Exercise: Would you return the lines between the one holding "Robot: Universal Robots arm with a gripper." and the one holding "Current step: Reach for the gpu", inclusive, and only those, exactly as they stand in the listing below?

Source material:
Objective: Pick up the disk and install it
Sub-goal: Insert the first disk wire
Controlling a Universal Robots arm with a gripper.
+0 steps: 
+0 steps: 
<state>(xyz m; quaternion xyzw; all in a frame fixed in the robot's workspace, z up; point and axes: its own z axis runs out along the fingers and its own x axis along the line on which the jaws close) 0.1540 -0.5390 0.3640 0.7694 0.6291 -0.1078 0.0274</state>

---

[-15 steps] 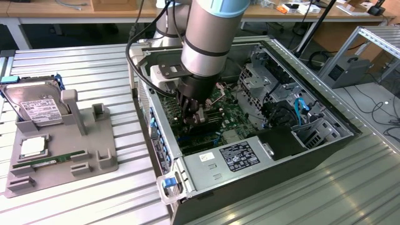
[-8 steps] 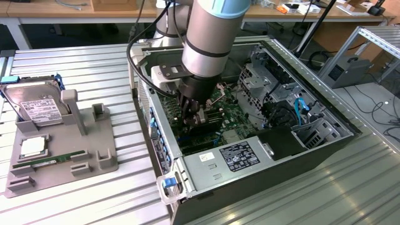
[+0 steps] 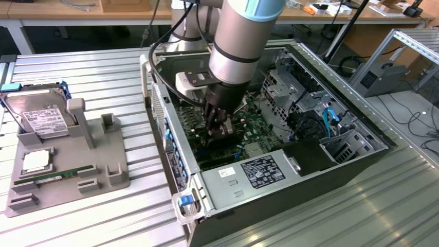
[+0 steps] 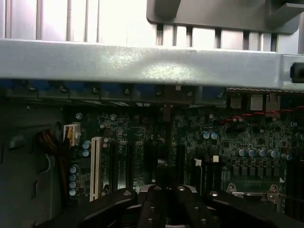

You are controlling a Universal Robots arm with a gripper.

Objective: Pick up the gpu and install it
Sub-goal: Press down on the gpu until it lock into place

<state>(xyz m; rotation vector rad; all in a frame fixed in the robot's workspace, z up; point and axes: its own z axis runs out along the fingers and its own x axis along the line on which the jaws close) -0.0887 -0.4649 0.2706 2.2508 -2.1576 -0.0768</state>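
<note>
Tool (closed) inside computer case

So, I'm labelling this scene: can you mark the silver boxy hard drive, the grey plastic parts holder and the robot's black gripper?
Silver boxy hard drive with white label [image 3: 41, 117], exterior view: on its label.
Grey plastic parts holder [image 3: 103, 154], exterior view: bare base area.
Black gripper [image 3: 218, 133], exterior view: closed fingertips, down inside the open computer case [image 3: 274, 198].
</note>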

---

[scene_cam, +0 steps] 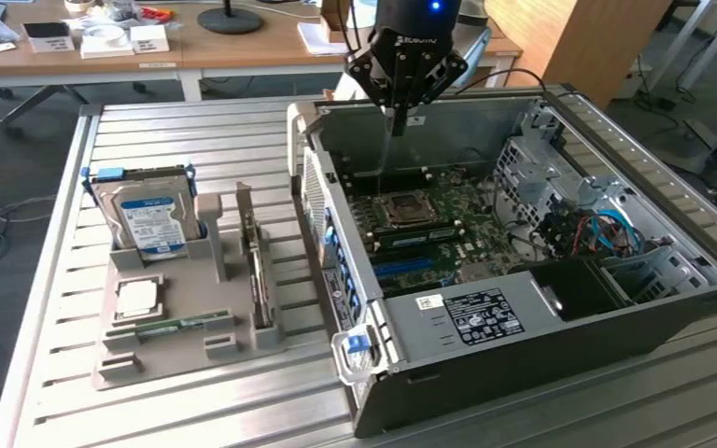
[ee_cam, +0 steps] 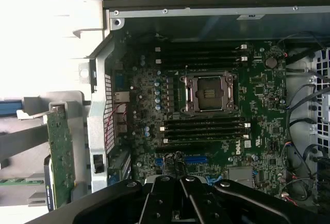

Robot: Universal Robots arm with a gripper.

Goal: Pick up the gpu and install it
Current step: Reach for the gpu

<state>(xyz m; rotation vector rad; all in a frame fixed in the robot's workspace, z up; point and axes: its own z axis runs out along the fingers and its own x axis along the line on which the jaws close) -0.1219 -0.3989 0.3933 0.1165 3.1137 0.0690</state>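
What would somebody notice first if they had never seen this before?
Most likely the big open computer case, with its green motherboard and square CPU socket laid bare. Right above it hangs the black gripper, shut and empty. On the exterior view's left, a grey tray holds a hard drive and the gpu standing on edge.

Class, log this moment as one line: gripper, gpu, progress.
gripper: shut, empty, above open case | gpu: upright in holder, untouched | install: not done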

Solution to this task:
Robot: Universal Robots arm with a gripper.

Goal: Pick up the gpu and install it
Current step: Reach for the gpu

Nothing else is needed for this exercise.